The course of the trilogy is discovering the truth – not just about Mara, or Noah, their personal histories – but about something happening on a global, even historical level. When I finished the trilogy I scoured Michelle Hodkin’s website for her perspective on the trilogy and was so happy to see that she’s writing more (the Shaw Confessions – due sometime in 2017), and described the original trilogy as “an origin story.” That’s how this feels – what Mara experiences is the start of something, and she’s not alone. I cannot wait to read about more Carriers, and see how the world changes because of Mara and Noah.

Reasons they are awesome:

  • You don’t have to suspend your disbelief that much to buy into the science.
  • You can’t decide if you have a bigger crush on Mara or Noah.
  • But, just to put it out there: Noah. F***ing. Shaw.
  • Representation! Diversity!
  • Did I mention Noah Shaw?

The science in the Mara Dyer books is really cool, even if you have only a passing interest in genetics and mutation, and especially if you’ve ever thought about the possibility of genetic memory. It doesn’t go so far down the sci-fi road that what’s happening seems impossible. The fact that it’s so close to the realm of possibility makes it exciting. The fact that the big picture is revealed and doesn’t feel too ridiculous or like too much of a stretch makes the danger feel real, and the potential for more to be exhilarating.

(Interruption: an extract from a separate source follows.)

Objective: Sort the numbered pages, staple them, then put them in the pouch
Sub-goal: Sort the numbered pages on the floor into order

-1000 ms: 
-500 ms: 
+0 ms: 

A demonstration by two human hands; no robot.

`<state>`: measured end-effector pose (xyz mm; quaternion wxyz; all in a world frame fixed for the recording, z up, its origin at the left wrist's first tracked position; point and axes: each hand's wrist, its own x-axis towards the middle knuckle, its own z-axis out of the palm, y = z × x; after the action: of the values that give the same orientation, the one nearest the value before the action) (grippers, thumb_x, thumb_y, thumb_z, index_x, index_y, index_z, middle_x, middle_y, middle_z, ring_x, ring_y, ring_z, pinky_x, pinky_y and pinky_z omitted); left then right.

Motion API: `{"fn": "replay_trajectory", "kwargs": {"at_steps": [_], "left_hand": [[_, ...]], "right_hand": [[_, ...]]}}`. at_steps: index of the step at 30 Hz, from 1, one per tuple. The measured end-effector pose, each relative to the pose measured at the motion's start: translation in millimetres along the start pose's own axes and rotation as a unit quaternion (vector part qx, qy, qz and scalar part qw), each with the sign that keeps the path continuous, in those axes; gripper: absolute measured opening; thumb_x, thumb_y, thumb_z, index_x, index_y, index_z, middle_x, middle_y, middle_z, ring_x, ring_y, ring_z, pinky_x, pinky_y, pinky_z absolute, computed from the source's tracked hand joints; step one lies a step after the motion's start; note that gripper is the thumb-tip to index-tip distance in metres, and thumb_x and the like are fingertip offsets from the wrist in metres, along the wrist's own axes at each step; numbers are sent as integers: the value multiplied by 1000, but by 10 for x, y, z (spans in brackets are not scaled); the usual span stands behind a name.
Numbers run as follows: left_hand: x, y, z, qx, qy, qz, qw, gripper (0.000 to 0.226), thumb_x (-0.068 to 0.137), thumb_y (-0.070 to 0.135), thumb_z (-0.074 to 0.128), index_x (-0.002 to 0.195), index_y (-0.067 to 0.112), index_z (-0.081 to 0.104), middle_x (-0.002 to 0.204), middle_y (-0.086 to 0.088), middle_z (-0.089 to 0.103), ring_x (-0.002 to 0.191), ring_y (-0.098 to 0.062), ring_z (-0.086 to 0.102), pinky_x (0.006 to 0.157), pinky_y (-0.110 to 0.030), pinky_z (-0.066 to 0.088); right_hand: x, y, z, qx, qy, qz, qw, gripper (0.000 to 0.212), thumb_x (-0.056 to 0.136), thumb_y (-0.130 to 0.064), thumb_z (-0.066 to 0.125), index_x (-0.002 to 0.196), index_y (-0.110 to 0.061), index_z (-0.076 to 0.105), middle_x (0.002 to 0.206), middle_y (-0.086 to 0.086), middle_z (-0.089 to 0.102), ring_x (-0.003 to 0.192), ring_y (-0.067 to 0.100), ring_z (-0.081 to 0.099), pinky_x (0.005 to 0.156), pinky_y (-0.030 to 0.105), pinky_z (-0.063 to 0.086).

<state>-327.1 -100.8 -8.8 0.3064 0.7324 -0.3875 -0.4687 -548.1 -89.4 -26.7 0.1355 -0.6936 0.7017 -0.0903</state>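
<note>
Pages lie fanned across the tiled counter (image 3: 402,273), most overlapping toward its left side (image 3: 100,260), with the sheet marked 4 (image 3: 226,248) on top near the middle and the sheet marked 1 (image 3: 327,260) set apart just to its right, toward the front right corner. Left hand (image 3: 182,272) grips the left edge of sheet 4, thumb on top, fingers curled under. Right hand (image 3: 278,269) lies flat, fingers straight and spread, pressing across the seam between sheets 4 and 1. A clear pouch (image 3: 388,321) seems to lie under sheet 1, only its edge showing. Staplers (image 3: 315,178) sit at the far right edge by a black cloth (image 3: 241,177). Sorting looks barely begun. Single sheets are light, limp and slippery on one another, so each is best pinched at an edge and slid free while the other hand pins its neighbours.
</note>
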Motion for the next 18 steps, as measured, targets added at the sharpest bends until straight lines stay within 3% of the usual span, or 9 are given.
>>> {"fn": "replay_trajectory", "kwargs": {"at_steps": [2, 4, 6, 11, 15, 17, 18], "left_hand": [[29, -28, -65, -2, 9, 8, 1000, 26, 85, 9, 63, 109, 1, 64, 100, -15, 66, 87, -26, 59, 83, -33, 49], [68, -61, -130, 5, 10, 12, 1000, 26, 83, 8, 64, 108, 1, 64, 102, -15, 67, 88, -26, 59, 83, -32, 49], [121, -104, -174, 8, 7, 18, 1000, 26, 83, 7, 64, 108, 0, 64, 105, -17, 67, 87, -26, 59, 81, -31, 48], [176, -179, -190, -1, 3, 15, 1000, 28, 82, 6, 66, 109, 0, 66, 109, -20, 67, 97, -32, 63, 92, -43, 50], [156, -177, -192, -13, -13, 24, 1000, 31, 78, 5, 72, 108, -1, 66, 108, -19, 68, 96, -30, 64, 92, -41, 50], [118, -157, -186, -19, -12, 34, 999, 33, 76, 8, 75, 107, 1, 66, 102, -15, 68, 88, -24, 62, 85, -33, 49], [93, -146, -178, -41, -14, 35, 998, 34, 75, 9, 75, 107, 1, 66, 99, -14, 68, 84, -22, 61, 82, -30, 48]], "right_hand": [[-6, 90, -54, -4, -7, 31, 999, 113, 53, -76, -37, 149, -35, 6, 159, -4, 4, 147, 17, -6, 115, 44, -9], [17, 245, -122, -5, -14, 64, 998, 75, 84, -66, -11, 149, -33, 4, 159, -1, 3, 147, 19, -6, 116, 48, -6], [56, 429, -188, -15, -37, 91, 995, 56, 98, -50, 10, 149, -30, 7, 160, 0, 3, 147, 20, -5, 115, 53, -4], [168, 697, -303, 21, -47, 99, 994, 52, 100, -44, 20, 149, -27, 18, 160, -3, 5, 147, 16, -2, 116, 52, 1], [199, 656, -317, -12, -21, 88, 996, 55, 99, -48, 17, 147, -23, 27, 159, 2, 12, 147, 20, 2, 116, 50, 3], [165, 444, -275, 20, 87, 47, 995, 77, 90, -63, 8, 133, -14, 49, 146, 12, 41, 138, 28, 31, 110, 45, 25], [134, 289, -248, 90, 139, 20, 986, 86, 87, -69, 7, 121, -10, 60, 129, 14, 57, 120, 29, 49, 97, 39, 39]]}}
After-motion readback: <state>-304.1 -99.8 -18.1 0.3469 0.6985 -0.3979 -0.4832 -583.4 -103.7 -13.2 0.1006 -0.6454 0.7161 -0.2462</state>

Mara is amazing. I loved being in her head, her reactions and responses. I liked that sometimes Mara was a coward, and her fear stopped her. She’s snarky, dark-hundred, and doesn’t take any shit. It was kind of refreshing to be inside the mind of someone who was so angry but wasn’t shouting (looking at you, Harry) and that took that fury and channeled it into something else. Mara is the villain and the hero, it all depends on perspective. That ambiguity is what makes the trilogy especially compelling – sure we could read a narrative from the perspective of an obvious villain, but it’s far more complicated than that. We root for Mara because she’s our eyes into the story; we get so wrapped up in her experience and her justification that it’s only when we encounter another character that we have to decide, as a reader, if we think Mara was right. It’s an excellent moral dilemma. For me, I do think that Mara is the villain, but I don’t think that she’s evil.

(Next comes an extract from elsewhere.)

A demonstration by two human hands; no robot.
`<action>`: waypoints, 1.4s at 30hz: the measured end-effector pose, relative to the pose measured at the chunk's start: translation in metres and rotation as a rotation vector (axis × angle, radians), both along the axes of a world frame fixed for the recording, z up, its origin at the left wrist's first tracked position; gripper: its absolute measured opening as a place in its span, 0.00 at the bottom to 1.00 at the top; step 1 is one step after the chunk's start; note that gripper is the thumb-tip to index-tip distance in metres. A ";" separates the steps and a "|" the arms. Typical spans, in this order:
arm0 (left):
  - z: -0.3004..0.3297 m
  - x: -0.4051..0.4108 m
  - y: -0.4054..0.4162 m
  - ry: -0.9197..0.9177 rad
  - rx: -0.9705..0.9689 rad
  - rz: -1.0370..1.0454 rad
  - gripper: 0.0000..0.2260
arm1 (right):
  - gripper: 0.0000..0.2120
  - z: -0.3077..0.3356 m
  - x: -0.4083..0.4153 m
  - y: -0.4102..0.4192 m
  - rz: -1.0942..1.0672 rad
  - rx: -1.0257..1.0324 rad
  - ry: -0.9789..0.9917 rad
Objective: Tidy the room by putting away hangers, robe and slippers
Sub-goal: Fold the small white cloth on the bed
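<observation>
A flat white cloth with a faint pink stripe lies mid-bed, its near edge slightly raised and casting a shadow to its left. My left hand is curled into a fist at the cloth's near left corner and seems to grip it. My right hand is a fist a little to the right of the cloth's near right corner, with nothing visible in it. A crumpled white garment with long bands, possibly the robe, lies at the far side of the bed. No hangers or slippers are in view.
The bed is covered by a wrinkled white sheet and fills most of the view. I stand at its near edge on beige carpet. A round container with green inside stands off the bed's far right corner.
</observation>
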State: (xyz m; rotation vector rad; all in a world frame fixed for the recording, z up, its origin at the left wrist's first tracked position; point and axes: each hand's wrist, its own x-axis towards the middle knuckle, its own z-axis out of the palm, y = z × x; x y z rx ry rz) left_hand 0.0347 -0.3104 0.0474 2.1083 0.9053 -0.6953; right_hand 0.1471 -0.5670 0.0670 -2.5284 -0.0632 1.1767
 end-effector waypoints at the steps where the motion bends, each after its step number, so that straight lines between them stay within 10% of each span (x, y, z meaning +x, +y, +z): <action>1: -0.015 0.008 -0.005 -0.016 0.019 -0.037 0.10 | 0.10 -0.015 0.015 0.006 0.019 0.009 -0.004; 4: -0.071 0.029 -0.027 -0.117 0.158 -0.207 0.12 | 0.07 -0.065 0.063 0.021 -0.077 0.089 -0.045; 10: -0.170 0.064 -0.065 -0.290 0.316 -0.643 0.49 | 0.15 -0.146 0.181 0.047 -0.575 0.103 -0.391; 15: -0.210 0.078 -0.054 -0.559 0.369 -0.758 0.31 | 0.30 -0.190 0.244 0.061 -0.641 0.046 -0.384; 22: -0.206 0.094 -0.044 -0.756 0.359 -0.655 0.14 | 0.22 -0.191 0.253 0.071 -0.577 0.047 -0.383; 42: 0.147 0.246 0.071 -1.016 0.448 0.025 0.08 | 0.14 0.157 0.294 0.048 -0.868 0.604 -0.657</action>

Noah Shaw says the most sexy, cheesy, romantic things. It’s terrible. In fact, its borderline pornographic. For example:

“I’m not sure you can appreciate how much I want to lay you out before me and make you scream my name.” (Evolution)

What. even.

But then he says stuff like this:

“If I were to live a thousand years, I would belong to you for all of them. If we were to live a thousand lives, I would want to make you mine in each one.” (Evolution)

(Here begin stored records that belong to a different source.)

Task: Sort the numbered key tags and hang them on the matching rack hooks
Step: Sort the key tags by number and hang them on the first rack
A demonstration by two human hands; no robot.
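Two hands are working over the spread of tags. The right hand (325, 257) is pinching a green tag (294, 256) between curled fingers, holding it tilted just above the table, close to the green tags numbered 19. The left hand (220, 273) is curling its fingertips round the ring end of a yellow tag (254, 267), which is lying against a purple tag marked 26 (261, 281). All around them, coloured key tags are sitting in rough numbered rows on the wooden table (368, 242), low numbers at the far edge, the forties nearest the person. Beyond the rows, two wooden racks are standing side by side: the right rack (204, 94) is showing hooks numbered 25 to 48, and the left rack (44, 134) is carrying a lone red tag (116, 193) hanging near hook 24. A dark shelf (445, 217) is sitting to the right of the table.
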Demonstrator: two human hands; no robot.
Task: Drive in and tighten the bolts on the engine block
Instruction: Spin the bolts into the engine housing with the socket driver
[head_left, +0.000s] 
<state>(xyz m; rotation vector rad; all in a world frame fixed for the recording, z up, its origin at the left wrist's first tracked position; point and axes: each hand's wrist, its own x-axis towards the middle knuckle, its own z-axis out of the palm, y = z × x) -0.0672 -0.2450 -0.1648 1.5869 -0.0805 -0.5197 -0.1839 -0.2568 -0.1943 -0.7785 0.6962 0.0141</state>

If a tiny part of you didn’t swoon at that, you might want to go to a doctor and check that your heart is still beating. And these quotes are just a tiny fraction of the searing love story between Noah and Mara.  It’s weird because the best way I can describe Noah is kind of Edward Cullen with fewer control issues and a death wish. The common thread is that both Edward and Noah blame themselves for what happens to the people they care about, and think they’ll never fall in love. The difference is that Noah doesn’t try to interfere or control every single aspect of Mara’s life, and only offers what he can to protect her with her permission. He helps her because she asks him to, and all he wants is for her to be free. He might blame himself initially if something bad happens, but a lot of the time he comes around. Noah is meant to be the hero. I still haven’t decided if that’s the actuality.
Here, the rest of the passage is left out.